Los otros Vacies

El problema del chabolismo

Eclipsados por el mayor poblado de Andalucía, en Sevilla existen al menos otros cinco núcleos de chabolas. El que más crece es el de San Jerónimo, donde la tensión con los vecinos es cada día mayor.

Los otros Vacies
Los otros Vacies
Fernando Pérez Ávila

09 de julio 2012 - 05:03

Hablar de chabolismo en Sevilla es hablar del Vacie, el asentamiento más grande de Andalucía y el más antiguo de España, ese poblado que surgió en los años treinta del pasado siglo junto a las tapias del cementerio de San Fernando y allí sigue, con las chabolas multiplicadas y con todo tipo de planes para su erradicación fracasados, ochenta años después. Eclipsados por el Vacie, y sin la atención que las administraciones le prestan a éste, existen en otras zonas de Sevilla otros asentamientos que han crecido enormemente en los últimos meses o bien se mantienen desde hace décadas con unas pocas chabolas.

El que más ha crecido es el de San Jerónimo, que está planteando ya un grave problema de convivencia con los vecinos de este barrio. Decenas de residentes en San Jerónimo se están concentrando cada martes a las puertas del solar en el que se encuentra el asentamiento en señal de protesta. Se han celebrado ya dos manifestaciones y en ambas ha habido momentos de tensión entre vecinos y chabolistas. En la primera tuvo que intervenir la Policía para evitar un altercado mayor, ya que los segundos llegaron a armarse de palos para hacer frente a los vecinos, que han constituido una plataforma para exigir la erradicación del poblado.

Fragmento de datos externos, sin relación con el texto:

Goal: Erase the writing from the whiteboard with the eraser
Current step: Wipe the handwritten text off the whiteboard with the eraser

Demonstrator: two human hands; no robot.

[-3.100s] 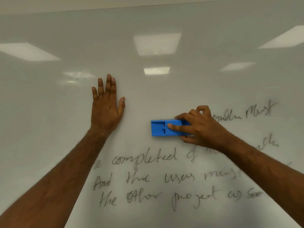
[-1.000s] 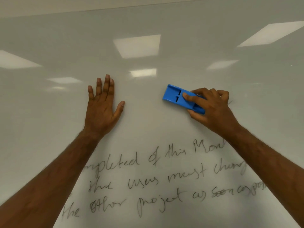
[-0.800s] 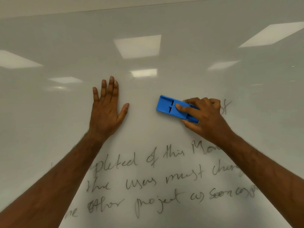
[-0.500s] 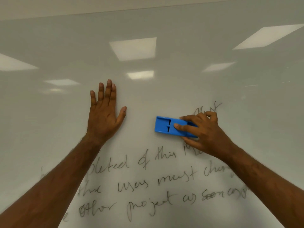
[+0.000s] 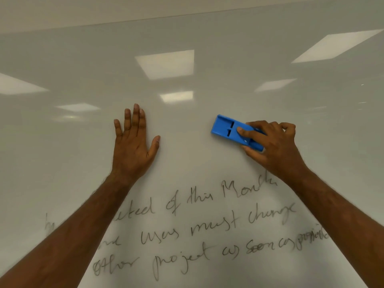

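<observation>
From the head camera I see my right hand [image 5: 274, 146] clamped around the blue eraser [image 5: 230, 129], forefinger lying along its back, pressing it flat on the whiteboard [image 5: 207, 38]; the eraser sits tilted, its free end up and to the left, on bare board above the writing [image 5: 197, 223]; my left hand [image 5: 133, 146] lies flat on the board, fingers spread and holding nothing, well left of the eraser; three lines of black handwriting run below both hands, partly hidden by my forearms.

Dim, even light; ceiling panels glare off the glossy whiteboard [image 5: 207, 34], whose top edge bows with wide-angle distortion.
</observation>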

La ubicación del asentamiento constituye un problema añadido a la hora de una posible intervención municipal. Las chabolas se levantan sobre un terreno privado, el solar en el que la compañía inmobiliaria Azagra tenía previsto construir una promoción de viviendas. La empresa quebró y de aquella promoción no queda ni el cartel publicitario, que fue sustraído y desguazado por los nuevos inquilinos del solar. No hay nadie, pues, que presente una denuncia para que un juzgado ordene el desalojo del terreno.

El Ayuntamiento asegura que tampoco puede intervenir al tratarse de una propiedad privada, si bien los vecinos afectados aseguran que el Consistorio tiene medios legales a su alcance para levantar el campamento chabolista. Los residentes y una representación municipal se han reunido esta misma semana, pero por el momento el poblado sigue en pie y cada día parece crecer más.

Se ha generado un efecto llamada. Las familias que vivían en otros asentamientos que han sido desalojados por la Policía se han mudado ahora a este nuevo núcleo chabolista situado junto al muro del cementerio inglés. El camposanto también ha sido saqueado y la Policía llegó a intervenir en el poblado colindante varias cruces de piedra de las tumbas de los ingleses.

Los vecinos se quejan de los continuos robos, que han aumentado en San Jerónimo desde el invierno hasta ahora. Cualquier pieza de metal es susceptible de ser sustraída, desde los mástiles que sostienen las papeleras hasta las placas que recubren el monumento más emblemático del parque del barrio, el Huevo de Colón. "Ha habido vecinos que han dejado la bicicleta un momento apoyada en el suelo para cargarla en el coche y ya ha venido uno de los niños para llevársela", expuso a este periódico una integrante de la plataforma Basta Ya de Asentamientos.

Son muchos los menores que habitan en las chabolas, en las que ya no sólo viven rumanos, sino que también hay familias españolas. El pasado martes, los acampados permitieron el acceso a la prensa para denunciar las condiciones en las que viven y explicar a los periodistas que si residen allí es porque no tienen medios económicos para hacerlo de otra forma.

La ribera del Guadalquivir siempre ha sido el lugar con más asentamientos, por la cercanía del agua con la que abastecerse. En los últimos años han sido numerosas las batidas policiales para desalojar las chabolas que surgen junto al río, de manera que actualmente no hay ninguna en las márgenes de Sevilla y sólo algunas aisladas en los terrenos de Camas. Sí las hay unos kilómetros más al sur, junto a los puentes que conectan Sevilla y San Juan de Aznalfarache. Este asentamiento creció cuando en él se estableció el clan de los caracoleños durante unos meses, pero fue luego desalojado y actualmente sólo hay una decena de casas.

En la capital andaluza hay otros dos asentamientos históricos: uno en la avenida de la Paz, compuesto por varias viviendas prefabricadas, y otro en Palmete, junto a un cauce seco que discurre tras la sede de Correos. Fuera del término municipal de Sevilla, pero sólo a unas decenas de metros del límite territorial, está el segundo poblado más grande de la provincia. Este núcleo ocupa suelo de Alcalá de Guadaíra pero está muy cerca de Torreblanca.